* Instructions for the task:
Print the data once more, exactly as given. Drop the pictures.

* Exercise data:
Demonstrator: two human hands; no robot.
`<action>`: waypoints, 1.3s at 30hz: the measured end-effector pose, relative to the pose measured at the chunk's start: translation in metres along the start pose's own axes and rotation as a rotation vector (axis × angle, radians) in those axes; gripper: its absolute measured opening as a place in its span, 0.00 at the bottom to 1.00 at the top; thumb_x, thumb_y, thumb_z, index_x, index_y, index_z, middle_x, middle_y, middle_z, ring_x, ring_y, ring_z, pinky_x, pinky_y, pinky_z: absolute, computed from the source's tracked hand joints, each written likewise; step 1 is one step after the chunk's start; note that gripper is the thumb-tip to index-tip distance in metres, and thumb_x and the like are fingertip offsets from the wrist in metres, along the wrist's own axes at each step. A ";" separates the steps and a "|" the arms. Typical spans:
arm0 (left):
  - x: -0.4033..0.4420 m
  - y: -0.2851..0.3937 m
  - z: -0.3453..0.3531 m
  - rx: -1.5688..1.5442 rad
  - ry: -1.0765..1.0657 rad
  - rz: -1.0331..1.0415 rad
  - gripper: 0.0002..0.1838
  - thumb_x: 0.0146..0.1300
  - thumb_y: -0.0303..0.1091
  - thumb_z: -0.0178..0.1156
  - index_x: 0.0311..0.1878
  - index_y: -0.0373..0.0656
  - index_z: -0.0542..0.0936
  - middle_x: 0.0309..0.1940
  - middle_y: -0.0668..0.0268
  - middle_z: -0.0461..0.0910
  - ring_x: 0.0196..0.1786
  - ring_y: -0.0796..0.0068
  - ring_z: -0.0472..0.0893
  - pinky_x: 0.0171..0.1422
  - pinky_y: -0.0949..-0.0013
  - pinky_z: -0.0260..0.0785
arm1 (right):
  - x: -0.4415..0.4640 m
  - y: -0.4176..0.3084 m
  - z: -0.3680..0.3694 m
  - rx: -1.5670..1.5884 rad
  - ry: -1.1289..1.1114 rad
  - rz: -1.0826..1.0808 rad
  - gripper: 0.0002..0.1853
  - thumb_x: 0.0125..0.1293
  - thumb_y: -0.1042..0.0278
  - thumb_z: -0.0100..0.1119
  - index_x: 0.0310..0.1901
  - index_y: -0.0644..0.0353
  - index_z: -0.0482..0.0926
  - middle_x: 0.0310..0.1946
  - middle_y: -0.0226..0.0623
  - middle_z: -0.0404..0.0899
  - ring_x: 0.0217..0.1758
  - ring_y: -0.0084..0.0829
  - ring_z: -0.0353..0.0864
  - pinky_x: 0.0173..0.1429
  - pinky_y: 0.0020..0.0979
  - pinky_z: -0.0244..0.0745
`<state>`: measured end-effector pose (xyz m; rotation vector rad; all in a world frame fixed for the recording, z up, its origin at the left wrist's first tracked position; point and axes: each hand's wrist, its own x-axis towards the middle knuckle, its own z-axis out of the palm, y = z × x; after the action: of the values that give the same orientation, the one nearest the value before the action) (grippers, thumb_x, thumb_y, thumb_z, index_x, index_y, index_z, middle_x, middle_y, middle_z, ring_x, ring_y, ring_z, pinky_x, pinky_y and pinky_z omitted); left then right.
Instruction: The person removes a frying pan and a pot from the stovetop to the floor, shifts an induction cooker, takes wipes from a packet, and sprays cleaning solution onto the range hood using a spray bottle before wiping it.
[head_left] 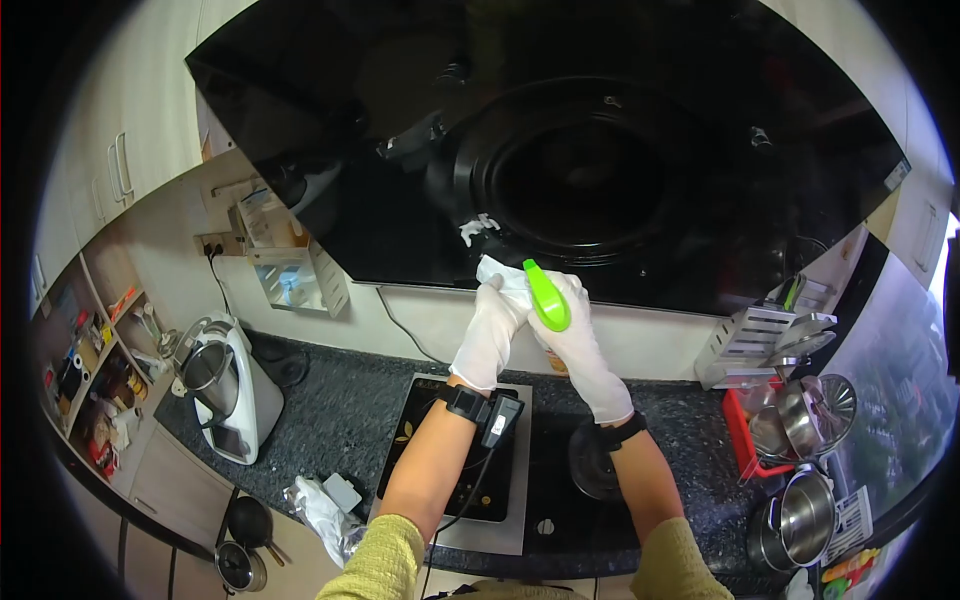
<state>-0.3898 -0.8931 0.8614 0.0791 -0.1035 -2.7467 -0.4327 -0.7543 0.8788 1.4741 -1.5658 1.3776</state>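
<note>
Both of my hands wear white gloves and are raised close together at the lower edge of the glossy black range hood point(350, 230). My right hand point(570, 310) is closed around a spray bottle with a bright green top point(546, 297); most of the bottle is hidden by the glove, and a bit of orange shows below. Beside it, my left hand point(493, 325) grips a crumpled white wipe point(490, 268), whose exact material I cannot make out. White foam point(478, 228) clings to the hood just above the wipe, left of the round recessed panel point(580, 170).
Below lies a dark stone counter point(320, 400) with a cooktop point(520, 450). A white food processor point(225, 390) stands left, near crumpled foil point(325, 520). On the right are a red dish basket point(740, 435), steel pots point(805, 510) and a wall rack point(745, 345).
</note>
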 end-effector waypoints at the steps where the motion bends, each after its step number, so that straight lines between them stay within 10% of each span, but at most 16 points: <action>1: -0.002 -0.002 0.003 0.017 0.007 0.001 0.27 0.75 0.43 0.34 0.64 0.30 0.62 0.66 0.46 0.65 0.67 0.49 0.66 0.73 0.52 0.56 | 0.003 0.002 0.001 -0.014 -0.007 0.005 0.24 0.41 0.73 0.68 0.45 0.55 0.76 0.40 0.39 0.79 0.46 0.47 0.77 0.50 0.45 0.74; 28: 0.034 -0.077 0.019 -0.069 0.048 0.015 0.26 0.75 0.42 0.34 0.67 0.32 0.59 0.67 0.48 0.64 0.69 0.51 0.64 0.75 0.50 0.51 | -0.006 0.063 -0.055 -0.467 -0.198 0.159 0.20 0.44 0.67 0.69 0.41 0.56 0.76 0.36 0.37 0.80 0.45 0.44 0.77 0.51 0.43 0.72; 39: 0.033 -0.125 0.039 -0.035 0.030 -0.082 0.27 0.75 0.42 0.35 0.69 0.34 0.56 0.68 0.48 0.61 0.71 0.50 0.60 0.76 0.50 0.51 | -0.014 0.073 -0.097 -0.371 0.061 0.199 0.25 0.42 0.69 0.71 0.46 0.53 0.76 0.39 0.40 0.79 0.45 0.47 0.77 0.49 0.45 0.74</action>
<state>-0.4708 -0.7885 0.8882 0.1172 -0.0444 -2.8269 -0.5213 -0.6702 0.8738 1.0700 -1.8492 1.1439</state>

* Reply to the exercise:
Demonstrator: two human hands; no robot.
`<action>`: waypoints, 1.3s at 30hz: the measured end-effector pose, relative to the pose measured at the chunk's start: translation in metres along the start pose's own axes and rotation as a rotation vector (axis × angle, radians) in those axes; gripper: its absolute measured opening as a place in its span, 0.00 at the bottom to 1.00 at the top; thumb_x, thumb_y, thumb_z, index_x, index_y, index_z, middle_x, middle_y, middle_z, ring_x, ring_y, ring_z, pinky_x, pinky_y, pinky_z: absolute, computed from the source's tracked hand joints, each written likewise; step 1 is one step after the chunk's start; note that gripper is the thumb-tip to index-tip distance in metres, and thumb_x and the like are fingertip offsets from the wrist in metres, along the wrist's own axes at each step. A ";" separates the steps and a "|" the arms. Typical spans:
arm0 (left):
  - x: -0.4033..0.4420 m
  - y: -0.2851..0.3937 m
  - z: -0.3453..0.3531 m
  - rx: -1.5688..1.5442 rad
  - ry: -1.0765..1.0657 rad
  - rz: -1.0331..1.0415 rad
  - gripper: 0.0002..0.1838
  - thumb_x: 0.0146..0.1300
  - thumb_y: -0.0303..0.1091
  - thumb_z: -0.0178..0.1156
  - index_x: 0.0311..0.1878
  - index_y: -0.0373..0.0656
  - index_z: -0.0542..0.0936
  - middle_x: 0.0309..0.1940
  - middle_y: -0.0668..0.0268
  - middle_z: -0.0461..0.0910
  - ring_x: 0.0196..0.1786
  - ring_y: -0.0796..0.0068
  - ring_z: -0.0472..0.0893
  - pinky_x: 0.0171..0.1422
  - pinky_y: -0.0949..-0.0013
  - pinky_z: -0.0260..0.0785
arm1 (right):
  - x: -0.4415..0.4640 m
  - y: -0.4176..0.3084 m
  - z: -0.3680..0.3694 m
  - rx: -1.5670..1.5884 rad
  - ry: -1.1289..1.1114 rad
  - rz: -1.0826..1.0808 rad
  - gripper: 0.0002..0.1853
  - thumb_x: 0.0125..0.1293
  - thumb_y: -0.1042..0.0278
  - thumb_z: -0.0100..0.1119
  - index_x: 0.0310..0.1901
  - index_y: -0.0644..0.0353
  - index_z: -0.0482..0.0926
  - middle_x: 0.0310..0.1946
  - middle_y: -0.0226..0.0623
  - middle_z: -0.0404..0.0899
  - ring_x: 0.0217..0.1758
  - ring_y: -0.0084..0.0829
  - ring_z: -0.0353..0.0864
  - pinky_x: 0.0173..0.1429
  - pinky_y: 0.0020..0.0979
  - pinky_z: -0.0244..0.0745
`<state>`: measured end-effector pose (xyz m; rotation vector rad; all in a world frame fixed for the recording, z up, its origin at the left wrist's first tracked position; point and axes: each hand's wrist, its own x-axis towards the middle knuckle, its own z-axis out of the palm, y = z × x; after the action: of the values that give the same orientation, the one nearest the value before the action) (grippers, thumb_x, thumb_y, thumb_z, index_x, index_y, index_z, middle_x, middle_y, middle_z, ring_x, ring_y, ring_z, pinky_x, pinky_y and pinky_z omitted); left then right.
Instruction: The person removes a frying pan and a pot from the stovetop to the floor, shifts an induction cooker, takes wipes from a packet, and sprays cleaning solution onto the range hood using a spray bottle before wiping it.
[head_left] 
<state>-0.3898 -0.8931 0.8614 0.0791 -0.1035 -2.7467 -0.4327 -0.7543 0.8788 1.4741 -1.5658 1.3776</state>
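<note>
Both of my hands wear white gloves and are raised close together at the lower edge of the glossy black range hood point(350, 230). My right hand point(570, 310) is closed around a spray bottle with a bright green top point(546, 297); most of the bottle is hidden by the glove, and a bit of orange shows below. Beside it, my left hand point(493, 325) grips a crumpled white wipe point(490, 268), whose exact material I cannot make out. White foam point(478, 228) clings to the hood just above the wipe, left of the round recessed panel point(580, 170).
Below lies a dark stone counter point(320, 400) with a cooktop point(520, 450). A white food processor point(225, 390) stands left, near crumpled foil point(325, 520). On the right are a red dish basket point(740, 435), steel pots point(805, 510) and a wall rack point(745, 345).
</note>
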 end-effector waypoints at the steps where the motion bends, each after its step number, so that straight lines between them stay within 10% of each span, but at most 16 points: <action>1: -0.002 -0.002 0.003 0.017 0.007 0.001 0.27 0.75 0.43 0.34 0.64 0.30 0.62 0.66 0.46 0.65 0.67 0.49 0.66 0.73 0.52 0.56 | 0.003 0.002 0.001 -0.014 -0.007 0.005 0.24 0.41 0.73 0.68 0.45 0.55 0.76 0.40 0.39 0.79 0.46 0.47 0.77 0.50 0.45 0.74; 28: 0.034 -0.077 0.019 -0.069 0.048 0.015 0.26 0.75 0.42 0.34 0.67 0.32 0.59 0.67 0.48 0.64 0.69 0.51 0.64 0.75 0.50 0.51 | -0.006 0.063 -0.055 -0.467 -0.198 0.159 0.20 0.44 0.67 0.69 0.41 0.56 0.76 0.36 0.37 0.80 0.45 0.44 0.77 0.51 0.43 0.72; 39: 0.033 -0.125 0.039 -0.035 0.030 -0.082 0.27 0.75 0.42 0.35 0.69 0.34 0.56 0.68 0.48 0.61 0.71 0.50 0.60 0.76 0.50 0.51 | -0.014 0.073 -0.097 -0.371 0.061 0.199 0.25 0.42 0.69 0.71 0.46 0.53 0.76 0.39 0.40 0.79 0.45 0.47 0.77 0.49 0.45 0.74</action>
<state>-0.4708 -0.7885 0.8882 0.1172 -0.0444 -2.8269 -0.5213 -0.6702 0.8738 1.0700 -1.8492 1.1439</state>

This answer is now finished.